▸ TASK PROMPT
Below are some entries. Repeat exactly the lines from the one with "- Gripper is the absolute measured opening" through the one with "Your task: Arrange", and only those.

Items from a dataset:
-=-=-=-=-

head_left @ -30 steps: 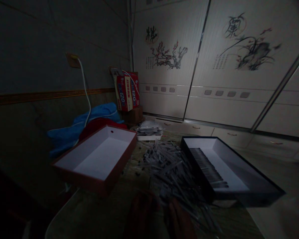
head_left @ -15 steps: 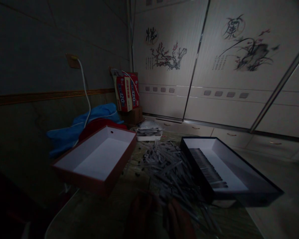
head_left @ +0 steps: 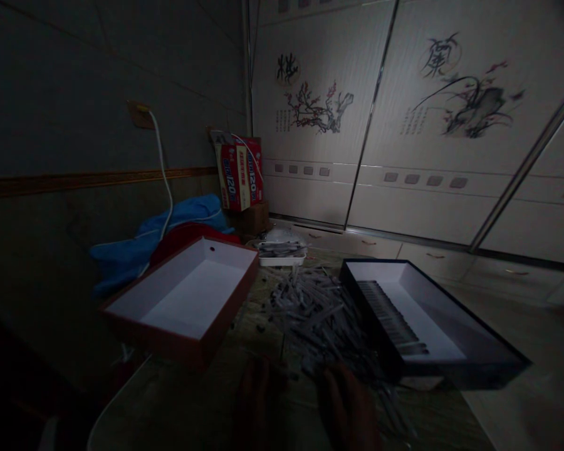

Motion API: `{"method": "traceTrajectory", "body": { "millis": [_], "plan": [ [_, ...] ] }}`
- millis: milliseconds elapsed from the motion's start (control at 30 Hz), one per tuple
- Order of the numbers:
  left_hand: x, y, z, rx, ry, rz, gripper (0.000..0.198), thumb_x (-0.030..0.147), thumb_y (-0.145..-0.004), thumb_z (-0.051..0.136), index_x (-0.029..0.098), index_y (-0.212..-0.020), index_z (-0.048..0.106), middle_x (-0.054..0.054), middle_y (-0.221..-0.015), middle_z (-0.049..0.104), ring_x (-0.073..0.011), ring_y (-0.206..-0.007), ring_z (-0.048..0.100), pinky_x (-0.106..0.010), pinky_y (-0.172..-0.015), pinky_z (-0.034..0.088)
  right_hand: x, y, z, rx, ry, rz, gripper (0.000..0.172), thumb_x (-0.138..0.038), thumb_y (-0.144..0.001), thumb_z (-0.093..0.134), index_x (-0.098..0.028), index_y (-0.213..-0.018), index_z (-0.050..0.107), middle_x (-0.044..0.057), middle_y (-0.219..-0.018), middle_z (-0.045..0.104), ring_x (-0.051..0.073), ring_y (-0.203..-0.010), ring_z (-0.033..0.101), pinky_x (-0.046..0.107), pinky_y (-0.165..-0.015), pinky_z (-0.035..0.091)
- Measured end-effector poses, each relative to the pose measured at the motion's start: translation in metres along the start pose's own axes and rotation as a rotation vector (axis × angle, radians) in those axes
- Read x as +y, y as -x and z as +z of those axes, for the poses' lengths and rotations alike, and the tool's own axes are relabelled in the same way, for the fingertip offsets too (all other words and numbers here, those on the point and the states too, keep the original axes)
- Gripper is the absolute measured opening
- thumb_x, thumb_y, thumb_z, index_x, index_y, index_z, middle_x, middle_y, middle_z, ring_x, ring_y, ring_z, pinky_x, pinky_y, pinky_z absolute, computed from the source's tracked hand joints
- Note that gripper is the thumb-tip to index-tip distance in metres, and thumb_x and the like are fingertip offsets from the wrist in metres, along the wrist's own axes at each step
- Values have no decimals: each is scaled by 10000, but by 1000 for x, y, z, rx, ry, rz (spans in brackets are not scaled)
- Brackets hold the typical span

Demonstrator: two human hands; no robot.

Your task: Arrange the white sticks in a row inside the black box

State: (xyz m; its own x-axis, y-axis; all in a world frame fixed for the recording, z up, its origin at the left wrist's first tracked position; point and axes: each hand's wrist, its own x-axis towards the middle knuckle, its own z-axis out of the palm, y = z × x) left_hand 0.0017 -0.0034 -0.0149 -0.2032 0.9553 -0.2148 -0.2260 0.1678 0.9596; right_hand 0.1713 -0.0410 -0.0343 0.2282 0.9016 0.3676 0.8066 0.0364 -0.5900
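In the dim light at the bottom of the head view, my left hand (head_left: pixel 254 398) is over the table with its fingers drawn together. A small dark piece shows just beyond its fingertips, too dark to name. To its right, my right hand (head_left: pixel 346 401) has bent fingers at the near edge of a pile of slim, greyish stick-like pieces (head_left: pixel 317 307), several with dark ends. What either hand grips is hard to make out. Right of the pile stands a dark blue open box (head_left: pixel 451 300), where a row of the same slim pieces (head_left: pixel 392 316) lies along the left side.
On the left, a red-brown open box (head_left: pixel 155 341) with a white inside stands at the table edge. Behind the pile sits a white tray (head_left: pixel 282 260) of slim pieces. Blue cloth (head_left: pixel 136 247), a red-and-white carton (head_left: pixel 239 175) and sliding cabinet doors (head_left: pixel 310 194) lie beyond.
My hands have drawn slightly apart, the left one shifting left and the right one a little right. The boxes and the pile look much the same.
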Motion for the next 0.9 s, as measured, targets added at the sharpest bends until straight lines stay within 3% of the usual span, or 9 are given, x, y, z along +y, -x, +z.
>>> {"method": "traceTrajectory", "body": {
  "millis": [100,167,233,333,500,667,800,900],
  "plan": [
    [8,3,3,-59,-4,-47,386,560,-709,537,192,-809,599,-60,-830,685,-254,-875,630,-383,-869,452,-19,-20,-14,-139,68,-39,230,-192,-880,428,-206,-781,636,45,-772,655,164,-708,622,232,-631,448],
    [9,4,3,-48,-30,-76,405,562,-713,529,189,-864,580,-99,-1025,657,-281,-1053,568,-392,-954,398,-30,-27,-14,-187,165,-62,232,-109,-838,448,-216,-766,641,40,-781,641,166,-731,613,237,-642,430],
    [6,3,1,-22,-58,-85,479,571,-691,549,176,-961,561,-136,-1310,501,-299,-1277,372,-388,-1063,276,-36,-32,-8,-229,255,-97,256,-69,-816,448,-222,-811,653,48,-825,646,178,-776,613,249,-665,427],
    [0,-1,-1,-12,-84,-80,558,554,-706,540,145,-1084,528,-149,-1434,362,-280,-1363,218,-382,-1116,163,-39,-36,3,-258,388,-144,305,-28,-795,429,-214,-873,658,69,-873,656,200,-819,617,277,-702,430],
    [-9,-5,-3,31,-60,-88,515,510,-710,568,158,-1086,564,-128,-1357,487,-272,-1320,327,-390,-1092,243,-43,-41,7,-263,472,-191,328,-1,-766,417,-200,-869,656,74,-860,665,219,-803,625,297,-687,432],
    [-19,-7,-8,-1,-114,9,484,486,-626,650,182,-1001,622,-93,-1364,488,-286,-1333,296,-388,-1113,208,-48,-45,6,-300,472,-221,355,14,-739,420,-194,-905,655,78,-876,674,209,-796,633,280,-677,438],
    [-13,-6,-4,10,-194,-18,493,444,-743,515,126,-1117,552,-135,-1416,408,-269,-1342,281,-396,-1120,191,-48,-46,10,-309,470,-224,352,10,-739,433,-184,-928,658,92,-905,680,219,-816,643,286,-685,458],
    [-3,-3,0,12,-268,-51,468,358,-786,462,79,-1158,509,-171,-1389,436,-253,-1329,312,-378,-1114,222,-46,-45,13,-309,466,-224,352,16,-745,425,-163,-934,663,115,-912,681,227,-811,650,298,-691,473]
  ]
}}
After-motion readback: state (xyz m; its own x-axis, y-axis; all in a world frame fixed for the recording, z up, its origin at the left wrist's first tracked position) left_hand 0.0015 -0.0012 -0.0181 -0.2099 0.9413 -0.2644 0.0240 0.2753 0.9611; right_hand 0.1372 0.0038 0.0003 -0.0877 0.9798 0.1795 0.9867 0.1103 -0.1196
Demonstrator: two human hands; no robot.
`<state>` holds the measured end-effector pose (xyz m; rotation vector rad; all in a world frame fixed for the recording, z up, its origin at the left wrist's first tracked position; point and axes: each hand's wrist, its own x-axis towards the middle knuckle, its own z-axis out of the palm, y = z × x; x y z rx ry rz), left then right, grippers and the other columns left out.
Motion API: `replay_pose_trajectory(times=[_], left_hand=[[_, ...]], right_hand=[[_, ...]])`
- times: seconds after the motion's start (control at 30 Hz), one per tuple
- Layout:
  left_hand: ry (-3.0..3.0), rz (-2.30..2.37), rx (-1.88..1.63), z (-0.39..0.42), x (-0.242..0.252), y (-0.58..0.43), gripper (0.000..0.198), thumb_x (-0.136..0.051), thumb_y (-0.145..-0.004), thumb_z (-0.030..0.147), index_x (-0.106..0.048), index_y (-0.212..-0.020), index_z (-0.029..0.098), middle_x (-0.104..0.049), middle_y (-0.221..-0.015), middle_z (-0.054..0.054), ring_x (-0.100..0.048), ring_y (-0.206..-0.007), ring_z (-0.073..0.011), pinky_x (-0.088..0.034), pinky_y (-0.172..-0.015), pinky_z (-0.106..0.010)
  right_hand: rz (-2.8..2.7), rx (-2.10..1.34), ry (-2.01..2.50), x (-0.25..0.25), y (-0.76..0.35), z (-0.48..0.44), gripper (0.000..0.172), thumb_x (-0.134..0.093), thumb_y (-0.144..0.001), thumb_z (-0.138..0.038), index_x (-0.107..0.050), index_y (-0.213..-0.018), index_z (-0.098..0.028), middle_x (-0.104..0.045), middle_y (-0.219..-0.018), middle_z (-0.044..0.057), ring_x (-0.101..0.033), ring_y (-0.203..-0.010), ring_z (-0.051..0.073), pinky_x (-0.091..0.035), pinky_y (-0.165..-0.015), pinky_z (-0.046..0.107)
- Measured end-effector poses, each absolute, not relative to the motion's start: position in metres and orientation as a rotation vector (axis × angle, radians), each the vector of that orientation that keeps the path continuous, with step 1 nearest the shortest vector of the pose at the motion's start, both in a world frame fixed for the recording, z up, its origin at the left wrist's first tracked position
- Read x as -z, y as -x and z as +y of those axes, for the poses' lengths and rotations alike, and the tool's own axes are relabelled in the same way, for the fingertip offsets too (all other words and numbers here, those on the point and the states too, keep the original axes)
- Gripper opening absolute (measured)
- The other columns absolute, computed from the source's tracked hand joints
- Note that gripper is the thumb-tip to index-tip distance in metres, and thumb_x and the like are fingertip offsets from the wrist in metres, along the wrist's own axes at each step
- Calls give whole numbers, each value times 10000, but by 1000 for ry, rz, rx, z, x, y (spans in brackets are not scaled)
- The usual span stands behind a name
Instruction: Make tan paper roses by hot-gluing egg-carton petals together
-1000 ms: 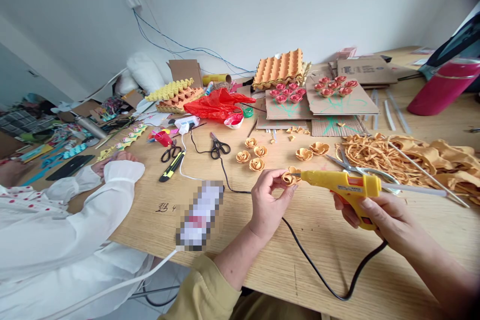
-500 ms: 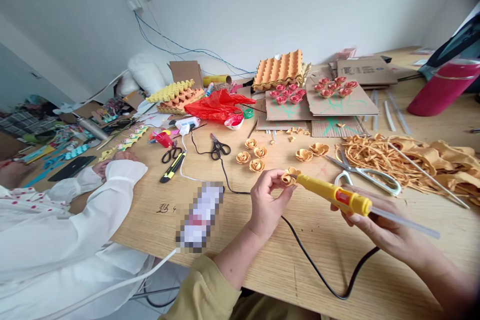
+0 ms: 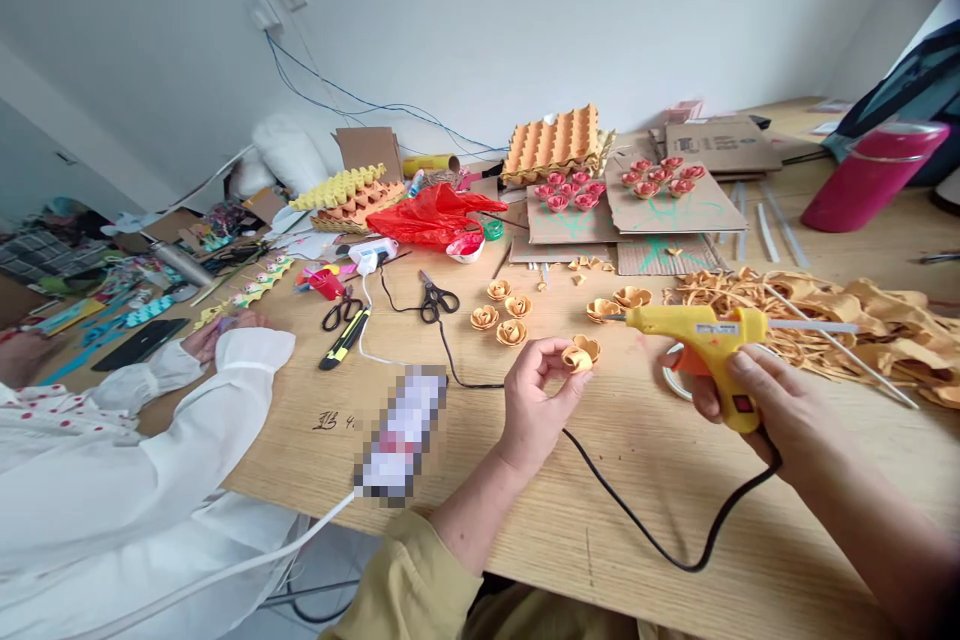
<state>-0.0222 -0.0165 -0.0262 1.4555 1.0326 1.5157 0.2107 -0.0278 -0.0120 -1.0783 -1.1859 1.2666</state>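
My left hand (image 3: 534, 402) pinches a small orange paper rose (image 3: 580, 353) just above the wooden table (image 3: 615, 510). My right hand (image 3: 765, 405) grips the handle of a yellow glue gun (image 3: 701, 335), held upright, its nozzle pointing left and lifted a little above and to the right of the rose. A clear glue stick (image 3: 814, 327) juts from the gun's back. Its black cord (image 3: 645, 540) loops across the table near the front edge. Several finished orange roses (image 3: 499, 312) lie beyond my left hand.
A heap of orange paper strips (image 3: 825, 320) lies at the right. Egg trays (image 3: 553, 140), cardboard with pink roses (image 3: 660, 190), a red bag (image 3: 431, 212), scissors (image 3: 436, 298) and a pink bottle (image 3: 870, 175) sit farther back. Another person's white sleeve (image 3: 187, 400) rests at left.
The glue gun's nozzle was touching the rose; my right hand has pulled it back, up and to the right, and turned it upright. My left hand keeps the rose in place.
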Motion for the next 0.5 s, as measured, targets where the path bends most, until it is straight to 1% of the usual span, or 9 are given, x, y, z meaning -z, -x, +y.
replay_pose_trajectory(times=[0.1,0.17,0.27,0.33,0.4,0.5], left_hand=[[-1506,1086,-1479,-17,26,23,240,-742,-795,183,-633,-1008,166,-709,-980,-71,-690,-858,-146,-578,-798,-261],[-1552,1136,-1458,-16,26,24,229,-739,-794,186,-640,-1000,171,-713,-964,-64,-676,-836,-140,-567,-799,-261],[-1598,1157,-1390,-16,28,23,222,-732,-789,172,-644,-993,172,-714,-938,-54,-663,-804,-132,-556,-774,-251],[-1618,1153,-1337,-16,29,22,228,-728,-785,164,-646,-998,174,-716,-933,-50,-658,-789,-130,-552,-757,-248],[-1638,1151,-1299,-16,30,21,234,-728,-783,161,-647,-1001,175,-719,-937,-48,-651,-772,-125,-548,-743,-245],[-1669,1148,-1273,-16,31,21,228,-732,-778,156,-645,-988,178,-724,-935,-43,-642,-748,-117,-541,-727,-233]], right_hand=[[-1097,-1274,1131,10,-217,-18,358,-769,-734,-556,-685,-861,-232,-521,-600,-23,-438,-527,140,-378,-461,286],[-1075,-1242,1225,10,-224,-12,378,-819,-680,-540,-653,-817,-229,-582,-639,-6,-502,-561,144,-431,-509,287],[-1070,-1164,1398,8,-234,-6,388,-826,-674,-539,-635,-796,-224,-664,-708,31,-585,-634,162,-449,-531,269],[-1103,-1095,1505,7,-237,-5,393,-803,-696,-554,-649,-816,-213,-682,-730,41,-594,-643,164,-425,-516,260],[-1162,-997,1600,6,-239,-5,394,-778,-721,-569,-639,-776,-205,-628,-646,8,-519,-565,134,-345,-476,256],[-1278,-829,1702,9,-241,-7,430,-749,-758,-568,-538,-634,-215,-426,-500,-64,-341,-487,95,-214,-467,282]])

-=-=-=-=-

▸ SOLUTION FOR THIS PROBLEM
- Gripper is the absolute measured opening
- thumb_x, thumb_y, thumb_z, index_x, index_y, index_z, middle_x, middle_y, middle_z, ring_x, ring_y, ring_z, pinky_x, pinky_y, pinky_z absolute, computed from the source's tracked hand joints
- Note that gripper is the thumb-tip to index-tip distance in metres, and thumb_x and the like are fingertip offsets from the wrist in metres, along the wrist's own axes at each step
- Values have no decimals: each is scaled by 10000, but by 1000 for x, y, z, rx, ry, rz (spans in brackets are not scaled)
- Brackets hold the typical span

Demonstrator: two human hands; no robot.

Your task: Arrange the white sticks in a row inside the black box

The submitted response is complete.